[Exercise requirements] Nothing should appear in the answer except the lines from the one containing "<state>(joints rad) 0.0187" through the end of the records below, written out exactly.

[Data to process]
# # # # # # #

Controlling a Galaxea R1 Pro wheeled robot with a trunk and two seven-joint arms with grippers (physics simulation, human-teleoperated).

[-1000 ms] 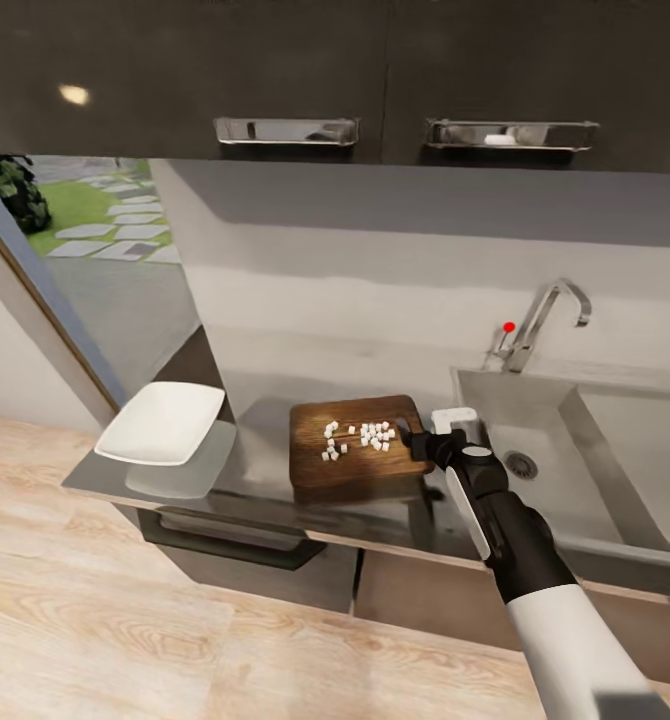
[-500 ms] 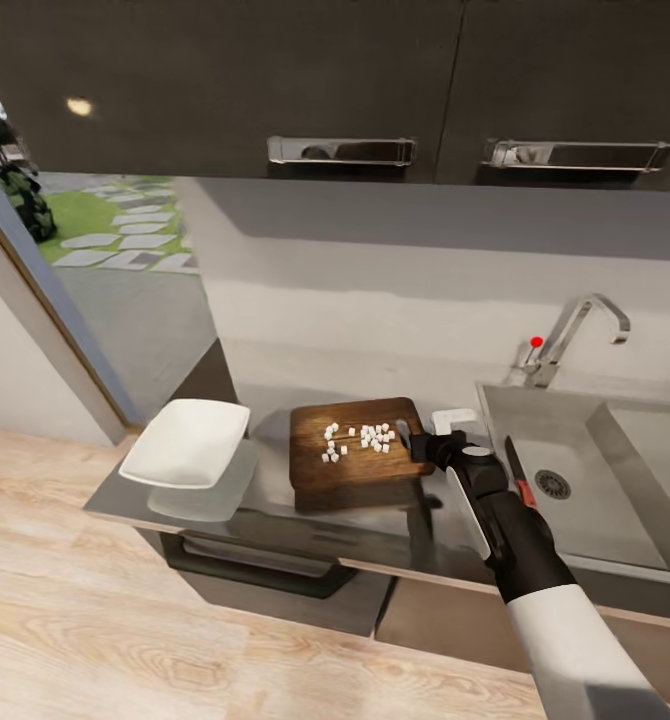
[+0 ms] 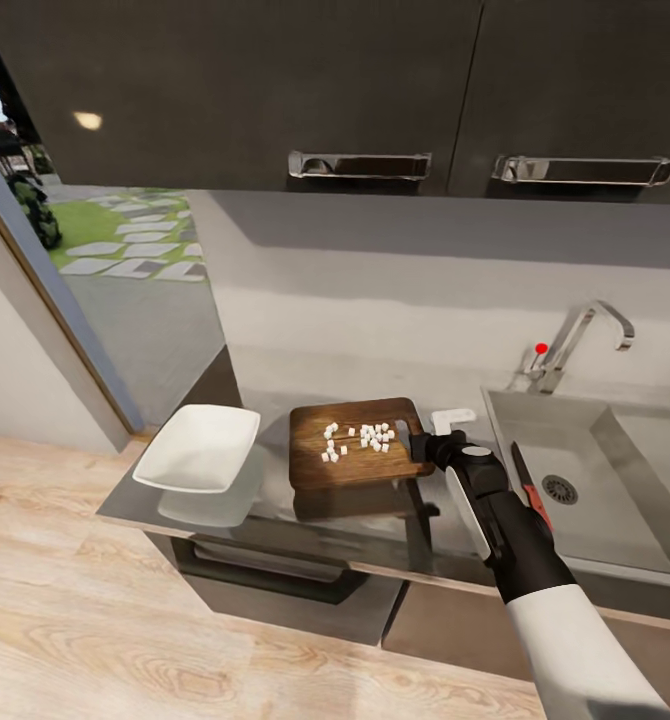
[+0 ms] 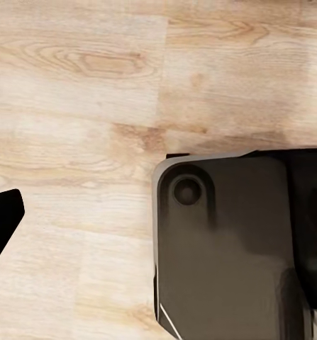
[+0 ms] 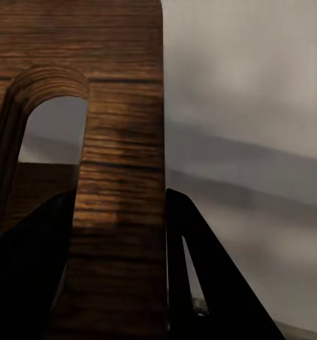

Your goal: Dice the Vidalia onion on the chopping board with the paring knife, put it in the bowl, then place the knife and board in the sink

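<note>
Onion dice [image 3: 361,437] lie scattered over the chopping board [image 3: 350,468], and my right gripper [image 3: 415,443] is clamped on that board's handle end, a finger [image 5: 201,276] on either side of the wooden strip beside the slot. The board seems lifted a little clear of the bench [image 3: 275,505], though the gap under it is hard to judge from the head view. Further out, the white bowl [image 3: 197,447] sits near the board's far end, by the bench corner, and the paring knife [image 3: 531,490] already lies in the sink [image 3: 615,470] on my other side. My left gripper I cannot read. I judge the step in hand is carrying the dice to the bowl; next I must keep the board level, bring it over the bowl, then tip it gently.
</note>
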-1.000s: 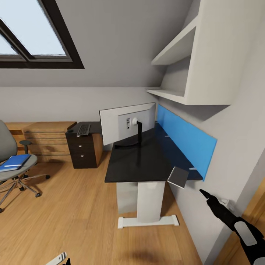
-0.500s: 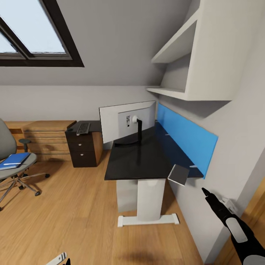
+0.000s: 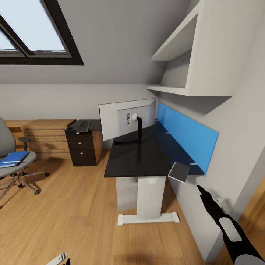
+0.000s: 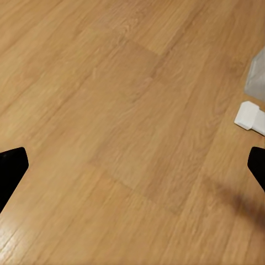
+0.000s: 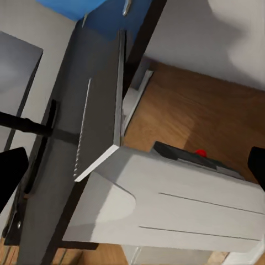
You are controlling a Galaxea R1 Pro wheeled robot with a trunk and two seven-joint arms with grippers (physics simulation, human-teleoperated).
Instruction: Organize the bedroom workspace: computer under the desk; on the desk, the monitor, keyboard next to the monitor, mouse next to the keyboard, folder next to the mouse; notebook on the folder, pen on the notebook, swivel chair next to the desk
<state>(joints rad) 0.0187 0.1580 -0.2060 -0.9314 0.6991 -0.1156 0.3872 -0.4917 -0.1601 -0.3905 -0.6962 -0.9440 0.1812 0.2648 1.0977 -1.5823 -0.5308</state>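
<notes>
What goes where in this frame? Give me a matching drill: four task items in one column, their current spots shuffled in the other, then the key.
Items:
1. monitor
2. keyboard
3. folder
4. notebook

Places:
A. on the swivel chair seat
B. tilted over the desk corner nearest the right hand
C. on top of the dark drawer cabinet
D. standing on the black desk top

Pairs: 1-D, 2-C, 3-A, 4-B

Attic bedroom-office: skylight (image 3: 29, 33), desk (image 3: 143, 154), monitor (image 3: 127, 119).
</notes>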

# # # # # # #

[The completed task]
<state>(joints rad) 0.0187 0.1580 -0.2060 -0.9314 0.6991 -0.1156 0.3872 -0.4917 -0.1601 -0.3905 -0.6962 -0.9440 0.1812 0.2648 1.0977 -1.5823 -0.5308</state>
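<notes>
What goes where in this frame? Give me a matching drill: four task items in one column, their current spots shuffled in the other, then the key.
Items:
1. monitor
2. keyboard
3. folder
4. notebook

Places:
A. on the swivel chair seat
B. tilted over the desk corner nearest the right hand
C. on top of the dark drawer cabinet
D. standing on the black desk top

Pairs: 1-D, 2-C, 3-A, 4-B

Attic bedroom-office: skylight (image 3: 29, 33), desk (image 3: 143, 154), monitor (image 3: 127, 119).
</notes>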

What needed an answer now has one.